What you will do » For the material that follows, return exactly the lines from the one with "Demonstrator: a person" through the one with "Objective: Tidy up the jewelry", both ends included.

Records provided »
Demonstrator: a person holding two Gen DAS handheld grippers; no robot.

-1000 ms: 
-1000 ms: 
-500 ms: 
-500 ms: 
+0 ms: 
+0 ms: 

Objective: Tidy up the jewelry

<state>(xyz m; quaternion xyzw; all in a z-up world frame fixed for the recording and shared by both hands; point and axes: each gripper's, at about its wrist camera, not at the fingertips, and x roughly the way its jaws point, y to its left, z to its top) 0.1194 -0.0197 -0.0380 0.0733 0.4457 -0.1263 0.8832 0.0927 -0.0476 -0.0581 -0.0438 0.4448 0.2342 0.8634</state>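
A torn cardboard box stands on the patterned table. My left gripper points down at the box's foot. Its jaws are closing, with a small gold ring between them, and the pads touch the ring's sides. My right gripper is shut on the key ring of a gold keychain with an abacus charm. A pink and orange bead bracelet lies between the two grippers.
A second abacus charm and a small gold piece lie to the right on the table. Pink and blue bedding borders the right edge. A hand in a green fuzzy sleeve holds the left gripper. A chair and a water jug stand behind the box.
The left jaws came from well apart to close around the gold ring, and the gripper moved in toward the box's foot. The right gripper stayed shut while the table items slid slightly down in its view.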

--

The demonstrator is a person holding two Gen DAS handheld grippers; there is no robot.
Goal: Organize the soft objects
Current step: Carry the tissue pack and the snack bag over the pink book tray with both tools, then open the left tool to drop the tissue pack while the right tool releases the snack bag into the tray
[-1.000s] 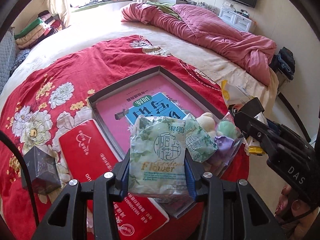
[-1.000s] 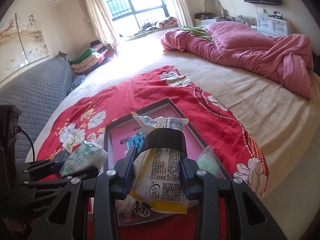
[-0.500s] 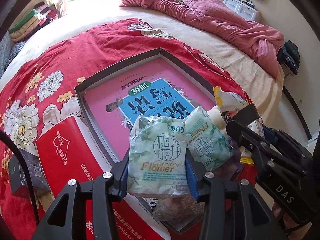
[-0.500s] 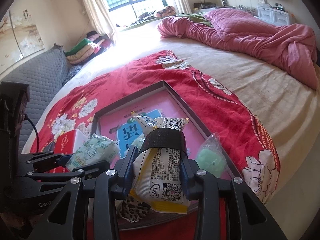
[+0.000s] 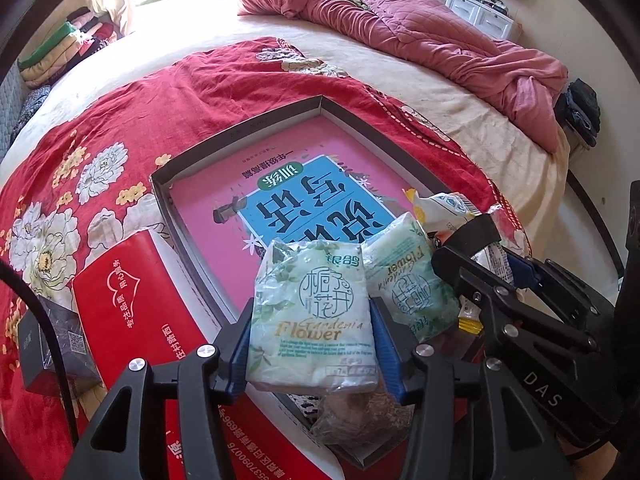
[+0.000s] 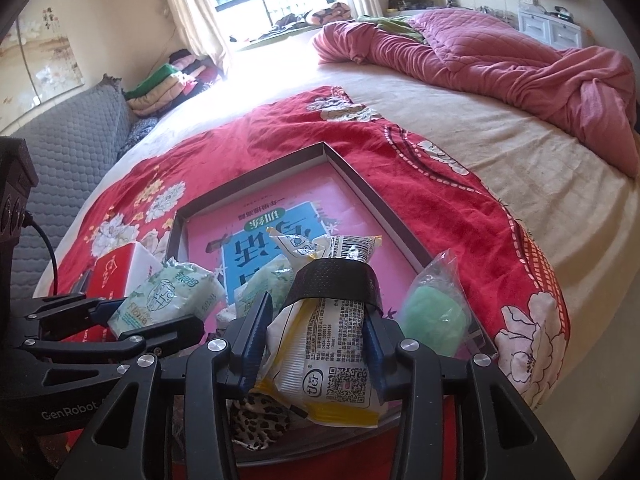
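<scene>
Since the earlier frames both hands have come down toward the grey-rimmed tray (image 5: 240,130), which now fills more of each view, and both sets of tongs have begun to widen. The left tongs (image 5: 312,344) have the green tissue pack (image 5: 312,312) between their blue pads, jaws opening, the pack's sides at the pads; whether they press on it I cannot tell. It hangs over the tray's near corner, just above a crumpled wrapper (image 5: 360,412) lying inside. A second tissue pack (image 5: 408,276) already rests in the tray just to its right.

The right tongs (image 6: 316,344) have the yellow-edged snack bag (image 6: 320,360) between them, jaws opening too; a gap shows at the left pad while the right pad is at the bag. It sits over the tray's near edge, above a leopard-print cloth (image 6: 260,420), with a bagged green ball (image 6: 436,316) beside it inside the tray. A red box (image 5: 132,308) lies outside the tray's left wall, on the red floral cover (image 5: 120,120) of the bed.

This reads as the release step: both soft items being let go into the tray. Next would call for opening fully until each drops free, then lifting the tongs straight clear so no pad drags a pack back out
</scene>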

Task solution »
Demonstrator: a person holding two Gen DAS handheld grippers; no robot.

-1000 ms: 
-1000 ms: 
-500 ms: 
-500 ms: 
+0 ms: 
+0 ms: 

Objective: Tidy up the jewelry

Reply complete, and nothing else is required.